Assignment: The required output is the whole listing below, unchanged.

** Opening Data extract block **

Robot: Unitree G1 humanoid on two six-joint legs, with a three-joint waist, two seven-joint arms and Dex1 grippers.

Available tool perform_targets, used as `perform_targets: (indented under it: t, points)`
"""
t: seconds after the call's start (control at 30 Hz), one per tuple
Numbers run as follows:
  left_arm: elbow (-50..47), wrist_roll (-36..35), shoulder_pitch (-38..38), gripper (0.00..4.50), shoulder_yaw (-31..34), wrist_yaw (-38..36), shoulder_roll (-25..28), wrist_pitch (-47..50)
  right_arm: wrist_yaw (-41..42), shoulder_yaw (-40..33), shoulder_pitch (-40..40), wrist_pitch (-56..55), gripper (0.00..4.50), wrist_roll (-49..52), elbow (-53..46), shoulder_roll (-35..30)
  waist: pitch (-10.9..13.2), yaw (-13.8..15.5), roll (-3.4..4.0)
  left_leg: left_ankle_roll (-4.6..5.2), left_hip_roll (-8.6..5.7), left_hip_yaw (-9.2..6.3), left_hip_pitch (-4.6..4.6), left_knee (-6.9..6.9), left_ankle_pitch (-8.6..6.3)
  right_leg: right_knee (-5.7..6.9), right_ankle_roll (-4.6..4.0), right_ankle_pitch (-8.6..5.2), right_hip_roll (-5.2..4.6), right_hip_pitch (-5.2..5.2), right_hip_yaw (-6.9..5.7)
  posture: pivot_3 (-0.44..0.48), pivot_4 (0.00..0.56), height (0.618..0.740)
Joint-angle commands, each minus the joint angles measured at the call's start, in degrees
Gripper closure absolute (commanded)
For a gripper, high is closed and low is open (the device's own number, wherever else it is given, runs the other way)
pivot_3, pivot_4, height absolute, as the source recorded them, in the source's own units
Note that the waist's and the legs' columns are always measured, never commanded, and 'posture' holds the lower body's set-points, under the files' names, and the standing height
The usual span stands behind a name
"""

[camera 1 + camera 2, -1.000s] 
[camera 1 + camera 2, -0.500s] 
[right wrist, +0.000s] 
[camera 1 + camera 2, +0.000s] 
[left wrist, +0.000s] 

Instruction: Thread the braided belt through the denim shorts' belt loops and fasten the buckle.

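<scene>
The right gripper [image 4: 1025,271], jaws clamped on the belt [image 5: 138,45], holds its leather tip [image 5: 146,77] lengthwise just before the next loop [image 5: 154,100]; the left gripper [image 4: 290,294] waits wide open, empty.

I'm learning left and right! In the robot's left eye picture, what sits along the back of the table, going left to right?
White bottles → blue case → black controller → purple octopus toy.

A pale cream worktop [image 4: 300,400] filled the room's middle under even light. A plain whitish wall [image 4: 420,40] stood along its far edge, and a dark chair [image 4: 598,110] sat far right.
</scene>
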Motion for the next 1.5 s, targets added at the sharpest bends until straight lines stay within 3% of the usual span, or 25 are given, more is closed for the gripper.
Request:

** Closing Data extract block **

Response for this exercise:
Robot: Unitree G1 humanoid on two six-joint legs, with a three-joint waist, two seven-joint arms and Dex1 grippers.

Available tool perform_targets, used as `perform_targets: (indented under it: t, points)`
"""
t: seconds after the call's start (control at 30 Hz), one per tuple
Numbers run as follows:
  left_arm: elbow (-50..47), wrist_roll (-36..35), shoulder_pitch (-38..38), gripper (0.00..4.50), shoulder_yaw (-31..34), wrist_yaw (-38..36), shoulder_roll (-25..28), wrist_pitch (-47..50)
  right_arm: wrist_yaw (-41..42), shoulder_yaw (-40..33), shoulder_pitch (-40..40), wrist_pitch (-56..55), gripper (0.00..4.50), wrist_roll (-49..52), elbow (-53..46), shoulder_roll (-35..30)
  waist: pitch (-10.9..13.2), yaw (-13.8..15.5), roll (-3.4..4.0)
  left_leg: left_ankle_roll (-4.6..5.2), left_hip_roll (-8.6..5.7), left_hip_yaw (-9.2..6.3), left_hip_pitch (-4.6..4.6), left_knee (-6.9..6.9), left_ankle_pitch (-8.6..6.3)
  right_leg: right_knee (-5.7..6.9), right_ankle_roll (-4.6..4.0), right_ankle_pitch (-8.6..5.2), right_hip_roll (-5.2..4.6), right_hip_pitch (-5.2..5.2), right_hip_yaw (-6.9..5.7)
  posture: pivot_3 (-0.44..0.48), pivot_4 (0.00..0.56), height (0.618..0.740)
Joint-angle commands, each minus the joint angles measured at the call's start, in degrees
Gripper closure absolute (commanded)
For a gripper, high is closed and low is open (the device's own number, wherever else it is given, runs the other way)
pivot_3, pivot_4, height absolute, as the source recorded them, in the source's own units
Note that the waist's and the legs' columns are always measured, never commanded, and 'posture' holds the lower body's set-points, under the files' names, and the standing height
The usual span stands behind a name
"""

[camera 1 + camera 2, -1.000s] 
[camera 1 + camera 2, -0.500s] 
[right wrist, +0.000s] 
[camera 1 + camera 2, +0.000s] 
[left wrist, +0.000s] 

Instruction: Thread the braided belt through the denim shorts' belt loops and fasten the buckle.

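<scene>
The right gripper [image 4: 1025,271], jaws clamped on the belt [image 5: 138,45], holds its leather tip [image 5: 146,77] lengthwise just before the next loop [image 5: 154,100]; the left gripper [image 4: 290,294] waits wide open, empty.

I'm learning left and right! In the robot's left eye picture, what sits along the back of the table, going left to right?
White bottles → blue case → black controller → purple octopus toy.

A pale cream worktop [image 4: 300,400] filled the room's middle under even light. A plain whitish wall [image 4: 420,40] stood along its far edge, and a dark chair [image 4: 598,110] sat far right.
</scene>
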Motion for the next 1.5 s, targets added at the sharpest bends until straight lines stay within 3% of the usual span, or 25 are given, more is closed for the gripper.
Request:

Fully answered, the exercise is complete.